TASK DESCRIPTION - From the line below that contains "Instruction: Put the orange" to the line that contains "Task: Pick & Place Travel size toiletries", repeat every line exactly, both ends included, and nothing else.

INFORMATION: Begin

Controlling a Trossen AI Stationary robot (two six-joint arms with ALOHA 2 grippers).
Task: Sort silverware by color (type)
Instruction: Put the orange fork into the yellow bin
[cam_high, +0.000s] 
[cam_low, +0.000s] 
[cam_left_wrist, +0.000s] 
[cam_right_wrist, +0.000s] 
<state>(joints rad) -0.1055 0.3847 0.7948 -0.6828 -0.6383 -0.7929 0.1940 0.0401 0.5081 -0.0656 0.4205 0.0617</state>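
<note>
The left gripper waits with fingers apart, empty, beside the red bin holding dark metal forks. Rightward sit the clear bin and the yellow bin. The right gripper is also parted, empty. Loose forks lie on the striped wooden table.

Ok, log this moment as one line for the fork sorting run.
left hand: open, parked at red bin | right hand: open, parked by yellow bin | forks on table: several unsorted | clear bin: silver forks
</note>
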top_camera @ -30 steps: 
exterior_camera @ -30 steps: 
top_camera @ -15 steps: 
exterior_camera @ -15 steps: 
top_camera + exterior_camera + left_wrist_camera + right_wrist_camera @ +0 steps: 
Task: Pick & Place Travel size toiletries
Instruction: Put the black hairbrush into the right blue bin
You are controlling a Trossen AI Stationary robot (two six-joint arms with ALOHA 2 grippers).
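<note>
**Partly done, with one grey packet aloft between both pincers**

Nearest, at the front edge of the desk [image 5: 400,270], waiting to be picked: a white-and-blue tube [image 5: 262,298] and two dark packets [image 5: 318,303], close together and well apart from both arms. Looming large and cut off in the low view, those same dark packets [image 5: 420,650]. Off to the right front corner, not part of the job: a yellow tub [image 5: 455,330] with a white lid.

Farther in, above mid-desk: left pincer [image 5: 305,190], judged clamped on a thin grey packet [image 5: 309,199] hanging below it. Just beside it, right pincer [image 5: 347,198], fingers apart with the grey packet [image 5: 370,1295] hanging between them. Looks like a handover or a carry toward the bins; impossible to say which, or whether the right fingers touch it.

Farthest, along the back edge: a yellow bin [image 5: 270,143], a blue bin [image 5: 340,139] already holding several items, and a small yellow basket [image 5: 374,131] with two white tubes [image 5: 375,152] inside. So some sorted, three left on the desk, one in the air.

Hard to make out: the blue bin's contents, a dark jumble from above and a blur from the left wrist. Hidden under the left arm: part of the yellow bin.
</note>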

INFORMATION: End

ANSWER SECTION -
Instruction: Put the orange fork into the yellow bin
[cam_high, +0.000s] 
[cam_low, +0.000s] 
[cam_left_wrist, +0.000s] 
[cam_right_wrist, +0.000s] 
<state>(joints rad) -0.1055 0.3847 0.7948 -0.6828 -0.6383 -0.7929 0.1940 0.0401 0.5081 -0.0656 0.4205 0.0617</state>
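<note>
The left gripper waits with fingers apart, empty, beside the red bin holding dark metal forks. Rightward sit the clear bin and the yellow bin. The right gripper is also parted, empty. Loose forks lie on the striped wooden table.

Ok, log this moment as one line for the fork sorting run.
left hand: open, parked at red bin | right hand: open, parked by yellow bin | forks on table: several unsorted | clear bin: silver forks
</note>
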top_camera @ -30 steps: 
exterior_camera @ -30 steps: 
top_camera @ -15 steps: 
exterior_camera @ -15 steps: 
top_camera + exterior_camera + left_wrist_camera + right_wrist_camera @ +0 steps: 
Task: Pick & Place Travel size toiletries

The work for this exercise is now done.